### BRIEF
Starting at the first line, reproduce the listing below in full, exactly as given.

------------------------------------------------------------------------

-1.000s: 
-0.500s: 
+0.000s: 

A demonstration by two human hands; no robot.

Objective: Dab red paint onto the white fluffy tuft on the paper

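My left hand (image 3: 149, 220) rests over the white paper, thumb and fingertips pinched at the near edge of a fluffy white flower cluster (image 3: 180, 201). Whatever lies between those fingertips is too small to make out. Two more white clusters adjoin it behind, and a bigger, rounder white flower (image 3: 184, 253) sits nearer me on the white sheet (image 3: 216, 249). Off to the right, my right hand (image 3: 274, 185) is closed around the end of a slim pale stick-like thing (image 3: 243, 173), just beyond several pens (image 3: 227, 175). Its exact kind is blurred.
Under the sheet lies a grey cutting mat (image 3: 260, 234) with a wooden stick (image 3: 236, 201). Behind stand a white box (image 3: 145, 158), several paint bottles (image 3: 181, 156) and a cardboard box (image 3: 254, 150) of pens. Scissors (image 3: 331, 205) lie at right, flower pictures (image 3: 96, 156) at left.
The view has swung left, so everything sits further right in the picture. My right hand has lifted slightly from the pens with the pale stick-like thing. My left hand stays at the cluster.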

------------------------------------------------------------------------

### RESULT FOR THIS TASK
-1.000s: 
-0.500s: 
+0.000s: 

A demonstration by two human hands; no robot.

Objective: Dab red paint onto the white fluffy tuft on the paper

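My left hand (image 3: 149, 220) rests over the white paper, thumb and fingertips pinched at the near edge of a fluffy white flower cluster (image 3: 180, 201). Whatever lies between those fingertips is too small to make out. Two more white clusters adjoin it behind, and a bigger, rounder white flower (image 3: 184, 253) sits nearer me on the white sheet (image 3: 216, 249). Off to the right, my right hand (image 3: 274, 185) is closed around the end of a slim pale stick-like thing (image 3: 243, 173), just beyond several pens (image 3: 227, 175). Its exact kind is blurred.
Under the sheet lies a grey cutting mat (image 3: 260, 234) with a wooden stick (image 3: 236, 201). Behind stand a white box (image 3: 145, 158), several paint bottles (image 3: 181, 156) and a cardboard box (image 3: 254, 150) of pens. Scissors (image 3: 331, 205) lie at right, flower pictures (image 3: 96, 156) at left.
The view has swung left, so everything sits further right in the picture. My right hand has lifted slightly from the pens with the pale stick-like thing. My left hand stays at the cluster.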

The requested output has been produced.